Task brief: Retype the whole of the data exactly.

──────── Given information

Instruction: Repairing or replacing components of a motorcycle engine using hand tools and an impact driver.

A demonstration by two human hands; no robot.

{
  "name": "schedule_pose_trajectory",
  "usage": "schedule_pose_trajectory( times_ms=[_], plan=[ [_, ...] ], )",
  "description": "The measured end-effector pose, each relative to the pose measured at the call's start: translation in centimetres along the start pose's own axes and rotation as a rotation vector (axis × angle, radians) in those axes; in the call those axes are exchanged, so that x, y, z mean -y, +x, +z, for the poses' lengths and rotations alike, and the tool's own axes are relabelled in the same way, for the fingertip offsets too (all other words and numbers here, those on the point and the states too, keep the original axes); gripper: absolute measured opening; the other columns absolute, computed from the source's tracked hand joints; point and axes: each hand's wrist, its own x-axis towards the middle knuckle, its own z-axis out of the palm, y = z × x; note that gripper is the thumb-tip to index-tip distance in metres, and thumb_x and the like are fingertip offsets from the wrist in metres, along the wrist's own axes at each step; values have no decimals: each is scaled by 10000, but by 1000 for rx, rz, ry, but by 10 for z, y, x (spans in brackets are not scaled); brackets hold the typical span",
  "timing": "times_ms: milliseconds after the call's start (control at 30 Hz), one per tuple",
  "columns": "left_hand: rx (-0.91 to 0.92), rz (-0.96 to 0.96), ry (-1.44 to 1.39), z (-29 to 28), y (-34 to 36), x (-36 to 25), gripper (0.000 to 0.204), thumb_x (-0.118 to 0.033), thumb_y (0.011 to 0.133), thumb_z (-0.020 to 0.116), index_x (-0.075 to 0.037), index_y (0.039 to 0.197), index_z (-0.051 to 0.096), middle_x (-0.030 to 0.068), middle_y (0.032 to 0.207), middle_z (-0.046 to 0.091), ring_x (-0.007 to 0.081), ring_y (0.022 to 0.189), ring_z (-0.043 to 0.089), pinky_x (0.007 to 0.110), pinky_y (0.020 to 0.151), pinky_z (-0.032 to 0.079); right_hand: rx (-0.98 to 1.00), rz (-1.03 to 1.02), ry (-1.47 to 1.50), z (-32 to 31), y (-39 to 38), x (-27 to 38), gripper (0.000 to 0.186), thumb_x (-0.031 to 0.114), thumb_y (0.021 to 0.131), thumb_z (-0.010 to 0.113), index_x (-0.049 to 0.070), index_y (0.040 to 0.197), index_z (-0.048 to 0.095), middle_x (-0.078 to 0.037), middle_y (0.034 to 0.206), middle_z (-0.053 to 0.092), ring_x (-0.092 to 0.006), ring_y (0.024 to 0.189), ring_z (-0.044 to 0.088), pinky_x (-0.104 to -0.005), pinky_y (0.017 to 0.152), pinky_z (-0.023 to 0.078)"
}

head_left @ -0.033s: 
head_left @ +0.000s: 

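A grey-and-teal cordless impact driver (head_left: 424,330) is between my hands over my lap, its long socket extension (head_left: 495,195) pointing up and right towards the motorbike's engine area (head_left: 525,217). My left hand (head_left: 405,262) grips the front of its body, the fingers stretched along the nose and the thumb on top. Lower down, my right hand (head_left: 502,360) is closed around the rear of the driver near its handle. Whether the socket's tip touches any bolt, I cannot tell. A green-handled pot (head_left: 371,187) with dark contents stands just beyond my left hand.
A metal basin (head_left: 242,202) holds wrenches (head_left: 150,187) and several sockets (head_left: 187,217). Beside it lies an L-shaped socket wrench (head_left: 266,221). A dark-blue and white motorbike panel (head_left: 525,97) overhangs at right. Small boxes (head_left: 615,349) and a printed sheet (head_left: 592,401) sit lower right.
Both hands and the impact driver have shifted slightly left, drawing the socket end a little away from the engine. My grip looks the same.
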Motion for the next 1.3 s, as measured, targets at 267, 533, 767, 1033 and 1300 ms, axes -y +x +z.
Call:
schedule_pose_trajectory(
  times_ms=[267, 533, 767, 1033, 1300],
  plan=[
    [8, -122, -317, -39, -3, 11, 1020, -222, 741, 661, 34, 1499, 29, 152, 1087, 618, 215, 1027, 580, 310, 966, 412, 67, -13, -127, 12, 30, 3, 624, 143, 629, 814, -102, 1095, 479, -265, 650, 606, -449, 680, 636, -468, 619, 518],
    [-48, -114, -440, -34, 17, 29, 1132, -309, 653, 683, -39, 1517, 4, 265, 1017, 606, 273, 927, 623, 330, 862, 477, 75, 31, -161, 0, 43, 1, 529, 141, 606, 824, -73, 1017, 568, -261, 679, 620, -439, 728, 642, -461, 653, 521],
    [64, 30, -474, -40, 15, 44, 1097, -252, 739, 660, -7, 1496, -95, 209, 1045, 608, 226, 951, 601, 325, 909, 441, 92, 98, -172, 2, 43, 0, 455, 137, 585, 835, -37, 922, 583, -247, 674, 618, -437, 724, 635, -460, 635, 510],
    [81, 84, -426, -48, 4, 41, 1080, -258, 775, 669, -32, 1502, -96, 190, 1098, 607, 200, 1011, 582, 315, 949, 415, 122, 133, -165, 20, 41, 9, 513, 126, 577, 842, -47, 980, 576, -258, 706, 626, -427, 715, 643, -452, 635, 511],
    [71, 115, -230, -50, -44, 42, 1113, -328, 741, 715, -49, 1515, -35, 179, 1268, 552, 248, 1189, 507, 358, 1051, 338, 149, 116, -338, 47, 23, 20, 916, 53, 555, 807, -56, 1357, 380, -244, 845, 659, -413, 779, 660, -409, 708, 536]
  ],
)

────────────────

Result of this exercise:
Instruction: Repairing or replacing components of a motorcycle engine using hand tools and an impact driver.

A demonstration by two human hands; no robot.

{
  "name": "schedule_pose_trajectory",
  "usage": "schedule_pose_trajectory( times_ms=[_], plan=[ [_, ...] ], )",
  "description": "The measured end-effector pose, each relative to the pose measured at the call's start: translation in centimetres along the start pose's own axes and rotation as a rotation vector (axis × angle, radians) in those axes; in the call those axes are exchanged, so that x, y, z mean -y, +x, +z, for the poses' lengths and rotations alike, and the tool's own axes are relabelled in the same way, for the fingertip offsets too (all other words and numbers here, those on the point and the states too, keep the original axes); gripper: absolute measured opening; the other columns absolute, computed from the source's tracked hand joints; point and axes: each hand's wrist, its own x-axis towards the middle knuckle, its own z-axis out of the palm, y = z × x; note that gripper is the thumb-tip to index-tip distance in metres, and thumb_x and the like are fingertip offsets from the wrist in metres, along the wrist's own axes at each step; values have no decimals: each is scaled by 10000, but by 1000 for rx, rz, ry, but by 10 for z, y, x (spans in brackets are not scaled); brackets hold the typical span",
  "timing": "times_ms: milliseconds after the call's start (control at 30 Hz), one per tuple",
  "columns": "left_hand: rx (-0.91 to 0.92), rz (-0.96 to 0.96), ry (-1.44 to 1.39), z (-29 to 28), y (-34 to 36), x (-36 to 25), gripper (0.000 to 0.204), thumb_x (-0.118 to 0.033), thumb_y (0.011 to 0.133), thumb_z (-0.020 to 0.116), index_x (-0.075 to 0.037), index_y (0.039 to 0.197), index_z (-0.051 to 0.096), middle_x (-0.030 to 0.068), middle_y (0.032 to 0.207), middle_z (-0.046 to 0.091), ring_x (-0.007 to 0.081), ring_y (0.022 to 0.189), ring_z (-0.043 to 0.089), pinky_x (0.007 to 0.110), pinky_y (0.020 to 0.151), pinky_z (-0.032 to 0.079); right_hand: rx (-0.98 to 1.00), rz (-1.03 to 1.02), ry (-1.47 to 1.50), z (-32 to 31), y (-39 to 38), x (-27 to 38), gripper (0.000 to 0.186), thumb_x (-0.031 to 0.114), thumb_y (0.021 to 0.131), thumb_z (-0.010 to 0.113), index_x (-0.049 to 0.070), index_y (0.040 to 0.197), index_z (-0.048 to 0.095), middle_x (-0.078 to 0.037), middle_y (0.034 to 0.206), middle_z (-0.053 to 0.092), ring_x (-0.092 to 0.006), ring_y (0.024 to 0.189), ring_z (-0.044 to 0.088), pinky_x (-0.104 to -0.005), pinky_y (0.017 to 0.152), pinky_z (-0.023 to 0.078)"
}

head_left @ -0.033s: 
head_left @ +0.000s: 

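A grey-and-teal cordless impact driver (head_left: 424,330) is between my hands over my lap, its long socket extension (head_left: 495,195) pointing up and right towards the motorbike's engine area (head_left: 525,217). My left hand (head_left: 405,262) grips the front of its body, the fingers stretched along the nose and the thumb on top. Lower down, my right hand (head_left: 502,360) is closed around the rear of the driver near its handle. Whether the socket's tip touches any bolt, I cannot tell. A green-handled pot (head_left: 371,187) with dark contents stands just beyond my left hand.
A metal basin (head_left: 242,202) holds wrenches (head_left: 150,187) and several sockets (head_left: 187,217). Beside it lies an L-shaped socket wrench (head_left: 266,221). A dark-blue and white motorbike panel (head_left: 525,97) overhangs at right. Small boxes (head_left: 615,349) and a printed sheet (head_left: 592,401) sit lower right.
Both hands and the impact driver have shifted slightly left, drawing the socket end a little away from the engine. My grip looks the same.
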Motion for the next 1.3 s, as measured, targets at 267, 533, 767, 1033 and 1300 ms, axes -y +x +z.
Call:
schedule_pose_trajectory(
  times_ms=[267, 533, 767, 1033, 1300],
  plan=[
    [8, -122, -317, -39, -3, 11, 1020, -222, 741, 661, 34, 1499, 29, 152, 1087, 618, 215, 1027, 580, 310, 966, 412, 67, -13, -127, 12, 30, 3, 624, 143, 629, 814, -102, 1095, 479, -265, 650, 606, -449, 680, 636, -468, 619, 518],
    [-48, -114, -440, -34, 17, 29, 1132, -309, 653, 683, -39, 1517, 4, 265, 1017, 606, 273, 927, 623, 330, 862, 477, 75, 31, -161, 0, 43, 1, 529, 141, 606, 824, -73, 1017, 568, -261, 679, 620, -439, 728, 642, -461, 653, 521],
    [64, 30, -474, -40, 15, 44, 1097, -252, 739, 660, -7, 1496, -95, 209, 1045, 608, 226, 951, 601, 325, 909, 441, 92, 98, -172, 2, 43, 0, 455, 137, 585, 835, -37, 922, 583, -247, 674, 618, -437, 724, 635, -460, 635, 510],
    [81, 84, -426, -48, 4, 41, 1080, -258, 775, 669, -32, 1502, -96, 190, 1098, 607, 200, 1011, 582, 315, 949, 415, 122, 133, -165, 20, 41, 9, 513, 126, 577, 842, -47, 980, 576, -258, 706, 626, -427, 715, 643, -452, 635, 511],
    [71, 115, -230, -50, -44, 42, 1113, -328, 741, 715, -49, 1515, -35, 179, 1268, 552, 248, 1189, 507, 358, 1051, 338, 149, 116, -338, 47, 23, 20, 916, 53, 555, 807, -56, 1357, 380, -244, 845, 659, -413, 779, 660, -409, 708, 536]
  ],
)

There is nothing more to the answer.